Rastafari’s gradual acceptance into mainstream culture is largely due to Bob Marley’s global success. Marley’s manager had marketed his music to white American college students and hippies, who found solace in reggae’s sentiments of anti-capitalism, anti-consumerism and peaceful resistance. This was a deeply successful appeal — Marley drew in more people to Madison Square than a Papal visit — but he yearned for a majority black audience. Smaller groups had had much more success in drawing in African American crowds and Marley considered his failure to capture their spirits a deep embarrassment.

Marley’s fame and success led to his acceptance into the upper echelons of Jamaican society, which was largely white at the time. Far from the narrow streets of Trenchtown, Marley settled in the affluent Liguanea neighbourhood. It was in this same neighbourhood where he survived his first and only assassination attempt.

The seventies were a tumultuous time for Jamaica. The election of democratic socialist Michael Manley saw the nation undergo rapid social transformation. Popular policies such as free education, including stipends for university study, and universal healthcare were adopted. Great strides were made in social housing and private industries were nationalised. The ordinary Black Jamaican suddenly had much better life prospects, but not everyone was happy with this change. In a tale as old as time, the CIA became involved in arming right-wing opposition gangs. They also propped up neoliberal politician Edward Seaga as an alternative to Manley. Political violence grew, and in a stunt that was more performative than anything, Manley and Seaga were set to make a joint appearance at a concert for peace, headlined by Bob Marley and the Wailers. Two days before the concert, seven men, rumoured to be armed by the CIA, raided Marley’s Liguanea residence and shot him and his wife Rita. Both survived and the show went on. Afterwards, the couple quickly relocated to London, England for two years. Marley returned to the island for another peace concert, but the event did little to quell the political violence, with both of the concert’s organisers being killed within the following two years.

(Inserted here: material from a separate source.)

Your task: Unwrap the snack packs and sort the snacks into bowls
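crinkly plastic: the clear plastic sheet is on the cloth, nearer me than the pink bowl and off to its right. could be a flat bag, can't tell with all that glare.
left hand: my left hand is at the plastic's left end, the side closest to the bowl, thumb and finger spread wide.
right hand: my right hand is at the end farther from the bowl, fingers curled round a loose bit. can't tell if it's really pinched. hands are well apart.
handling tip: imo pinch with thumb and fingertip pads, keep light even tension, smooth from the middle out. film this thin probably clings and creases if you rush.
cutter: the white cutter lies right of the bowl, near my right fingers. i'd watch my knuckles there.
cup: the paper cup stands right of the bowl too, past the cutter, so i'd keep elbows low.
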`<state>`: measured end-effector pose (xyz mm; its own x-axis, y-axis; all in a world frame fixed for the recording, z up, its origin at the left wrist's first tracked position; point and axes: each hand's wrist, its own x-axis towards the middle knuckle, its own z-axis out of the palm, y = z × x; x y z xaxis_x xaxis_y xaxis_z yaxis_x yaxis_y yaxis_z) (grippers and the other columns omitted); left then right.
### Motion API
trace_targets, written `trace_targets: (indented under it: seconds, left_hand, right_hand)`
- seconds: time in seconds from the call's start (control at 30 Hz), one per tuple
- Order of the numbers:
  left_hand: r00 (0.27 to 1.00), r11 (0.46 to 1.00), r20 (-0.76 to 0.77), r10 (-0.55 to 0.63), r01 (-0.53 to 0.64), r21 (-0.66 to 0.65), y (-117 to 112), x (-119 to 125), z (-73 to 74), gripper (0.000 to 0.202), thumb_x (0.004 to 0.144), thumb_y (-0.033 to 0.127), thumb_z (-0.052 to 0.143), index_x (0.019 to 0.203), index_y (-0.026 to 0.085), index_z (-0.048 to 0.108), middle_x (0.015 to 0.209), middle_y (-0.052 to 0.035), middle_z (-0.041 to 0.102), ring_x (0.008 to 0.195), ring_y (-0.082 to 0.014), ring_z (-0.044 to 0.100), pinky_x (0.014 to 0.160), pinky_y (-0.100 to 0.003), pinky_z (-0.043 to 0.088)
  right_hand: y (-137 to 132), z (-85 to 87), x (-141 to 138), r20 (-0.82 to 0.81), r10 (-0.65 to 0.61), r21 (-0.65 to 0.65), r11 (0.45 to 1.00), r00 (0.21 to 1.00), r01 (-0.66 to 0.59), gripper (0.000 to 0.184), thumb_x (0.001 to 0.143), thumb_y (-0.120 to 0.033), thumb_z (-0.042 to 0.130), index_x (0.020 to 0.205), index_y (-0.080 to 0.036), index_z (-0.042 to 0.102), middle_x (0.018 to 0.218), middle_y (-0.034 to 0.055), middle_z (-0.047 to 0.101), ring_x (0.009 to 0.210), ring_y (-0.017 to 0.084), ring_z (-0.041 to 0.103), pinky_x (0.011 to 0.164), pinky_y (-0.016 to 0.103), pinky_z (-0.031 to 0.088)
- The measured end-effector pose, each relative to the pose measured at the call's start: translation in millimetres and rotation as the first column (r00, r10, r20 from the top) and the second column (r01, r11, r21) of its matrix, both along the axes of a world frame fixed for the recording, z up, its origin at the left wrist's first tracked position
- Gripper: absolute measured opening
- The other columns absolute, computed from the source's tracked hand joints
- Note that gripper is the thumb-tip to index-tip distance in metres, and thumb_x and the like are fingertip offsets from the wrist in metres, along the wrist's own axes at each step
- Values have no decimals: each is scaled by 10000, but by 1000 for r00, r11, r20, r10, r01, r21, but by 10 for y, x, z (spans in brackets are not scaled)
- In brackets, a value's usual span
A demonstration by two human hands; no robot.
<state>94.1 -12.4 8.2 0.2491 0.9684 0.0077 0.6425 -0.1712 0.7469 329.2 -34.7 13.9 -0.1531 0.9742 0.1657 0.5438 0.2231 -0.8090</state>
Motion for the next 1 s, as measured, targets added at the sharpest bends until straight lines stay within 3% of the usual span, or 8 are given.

In the time between the two concerts, Marley received the news that would go on to define the last years of his life: he had cancer. He was found to have a malignant tumour underneath one of his toenails. For religious reasons that he would later come to regret, he opted not to have his toe amputated, instead choosing to remove the nail bed and having a skin graft performed. He continued touring in spite of his illness, travelling throughout Europe and North America. In 1980, he performed his largest concert in Milan to a crowd of 100,000. Two days before his last concert, Manley collapsed while jogging in Central Park. In the hospital visit that followed, he was informed by doctors that the cancer had spread to his brain. Marley received alternative cancer treatment in Germany, but when he sensed his final moments, he boarded a flight home to Kingston. During the flight, his health rapidly worsened; he landed in Miami, Florida to receive emergency medical treatment. It was in this transient moment where he uttered his last words to his son Ziggy ‘Money can’t buy life’.

Bob Marley’s messages of resistance to oppression had broad appeal in a decade of massive social upheaval. His popularity on the world stage singlehandedly reversed the perception of a heavily persecuted people group. At the time of Marley’s death, Edward Seaga had replaced Michael Manley as Prime Minister. Manley was given a state funeral where Seaga eulogised him as being not just a man but ‘part of a collective consciousness of the nation’. Despite his increasingly commercialised image, his music is a bastion of Black liberation, peaceful struggle and anti-consumerism which still resonates powerfully today.